For the material that follows, return exactly the lines from the one with "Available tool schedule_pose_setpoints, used" through the one with "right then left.", both ends included.
━━ Data
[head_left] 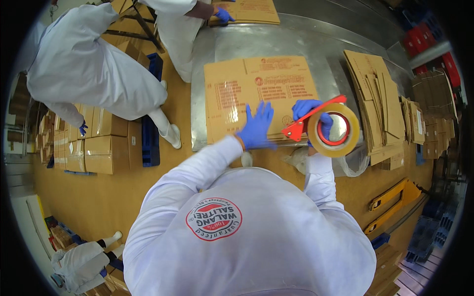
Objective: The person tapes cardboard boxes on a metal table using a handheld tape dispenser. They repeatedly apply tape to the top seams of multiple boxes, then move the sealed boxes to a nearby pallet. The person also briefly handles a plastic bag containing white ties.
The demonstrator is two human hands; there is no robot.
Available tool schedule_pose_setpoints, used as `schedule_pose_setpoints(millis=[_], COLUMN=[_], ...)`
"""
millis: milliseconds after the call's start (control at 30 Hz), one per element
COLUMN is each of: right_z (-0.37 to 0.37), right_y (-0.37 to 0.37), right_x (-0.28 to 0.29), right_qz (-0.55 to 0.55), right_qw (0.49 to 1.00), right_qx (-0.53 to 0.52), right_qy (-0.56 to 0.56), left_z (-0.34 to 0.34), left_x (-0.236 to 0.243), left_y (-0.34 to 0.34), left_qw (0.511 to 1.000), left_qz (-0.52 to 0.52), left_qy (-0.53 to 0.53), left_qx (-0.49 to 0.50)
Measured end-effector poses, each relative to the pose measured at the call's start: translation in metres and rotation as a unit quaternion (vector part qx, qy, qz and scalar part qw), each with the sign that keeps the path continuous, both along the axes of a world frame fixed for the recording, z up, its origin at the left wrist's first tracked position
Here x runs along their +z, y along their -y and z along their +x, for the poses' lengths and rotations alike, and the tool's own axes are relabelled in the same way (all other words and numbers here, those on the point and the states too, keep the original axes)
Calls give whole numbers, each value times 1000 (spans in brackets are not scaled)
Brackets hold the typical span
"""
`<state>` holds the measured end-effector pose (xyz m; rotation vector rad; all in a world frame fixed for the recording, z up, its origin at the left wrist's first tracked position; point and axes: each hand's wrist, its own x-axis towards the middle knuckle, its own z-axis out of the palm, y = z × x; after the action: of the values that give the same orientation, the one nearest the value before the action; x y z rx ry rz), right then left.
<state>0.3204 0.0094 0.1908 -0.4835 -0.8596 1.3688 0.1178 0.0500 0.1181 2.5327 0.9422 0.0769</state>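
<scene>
In front of me a flat folded cardboard box (284, 81) with red print lies on the metal table (316, 32). My left hand (256, 127), in a blue glove, is spread over its near edge with the fingers apart, slightly blurred. A red tape dispenser (295, 130) with a wide roll of clear tape (351, 144) is gripped in my right hand (307, 107), also blue-gloved. The dispenser is above the box's near right corner; whether it touches the cardboard I cannot tell.
Flattened cartons (368, 98) lean in a stack at the table's right. Clear plastic (359, 165) hangs at the near edge. Two people in white coats (94, 64) work at the far left, by stacked boxes (106, 153). A yellow pallet jack (395, 200) stands right.
</scene>
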Motion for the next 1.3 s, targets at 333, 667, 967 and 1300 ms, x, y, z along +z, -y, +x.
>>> schedule_pose_setpoints(millis=[333, 667, 967, 1300], right_z=[44, 14, -6, -135], right_y=[44, 18, -37, -169], right_x=[124, 42, -33, -101], right_qz=[155, -3, -68, 15], right_qw=[943, 681, 842, 893], right_qx=[-254, -516, -409, -183], right_qy=[147, 520, 346, 411], left_z=[11, 0, -114, -159], left_x=[127, 49, 15, -33], left_y=[17, 53, 3, -11], left_qw=[930, 523, 971, 988], left_qz=[27, -618, -22, 11], left_qy=[366, 497, 207, 28], left_qx=[-19, 313, 119, 151])
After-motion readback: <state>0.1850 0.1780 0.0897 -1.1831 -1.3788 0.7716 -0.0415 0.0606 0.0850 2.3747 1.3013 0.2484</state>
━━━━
● Written response
Available tool schedule_pose_setpoints, used as `schedule_pose_setpoints(millis=[_], COLUMN=[_], ...)`
"""
millis: milliseconds after the call's start (control at 30 Hz), one per element
COLUMN is each of: right_z (-0.37 to 0.37), right_y (-0.37 to 0.37), right_x (-0.28 to 0.29), right_qz (-0.55 to 0.55), right_qw (0.49 to 1.00), right_qx (-0.53 to 0.52), right_qy (-0.56 to 0.56), left_z (-0.34 to 0.34), left_x (-0.236 to 0.243), left_y (-0.34 to 0.34), left_qw (0.511 to 1.000), left_qz (-0.52 to 0.52), left_qy (-0.53 to 0.53), left_qx (-0.49 to 0.50)
Measured end-effector poses, each relative to the pose measured at the call's start: translation in metres and rotation as a unit quaternion (vector part qx, qy, qz and scalar part qw), each with the sign that keeps the path continuous, both along the axes of a world frame fixed for the recording, z up, its origin at the left wrist's first tracked position
Here x runs along their +z, y along their -y and z along their +x, for the poses' lengths and rotations alike, and the tool's own axes are relabelled in the same way (all other words and numbers here, those on the point and the states too, keep the original axes)
Calls give whole numbers, each value times 1000 (spans in brackets are not scaled)
Brackets hold the typical span
"""
`<state>` holds the measured end-effector pose (xyz m; rotation vector rad; all in a world frame fixed for the recording, z up, its origin at the left wrist's first tracked position; point and axes: each hand's wrist, its own x-axis towards the middle knuckle, its own z-axis out of the palm, y = z × x; after the action: of the values that give the same orientation, the one nearest the value before the action; x y z rx ry rz), right then left.

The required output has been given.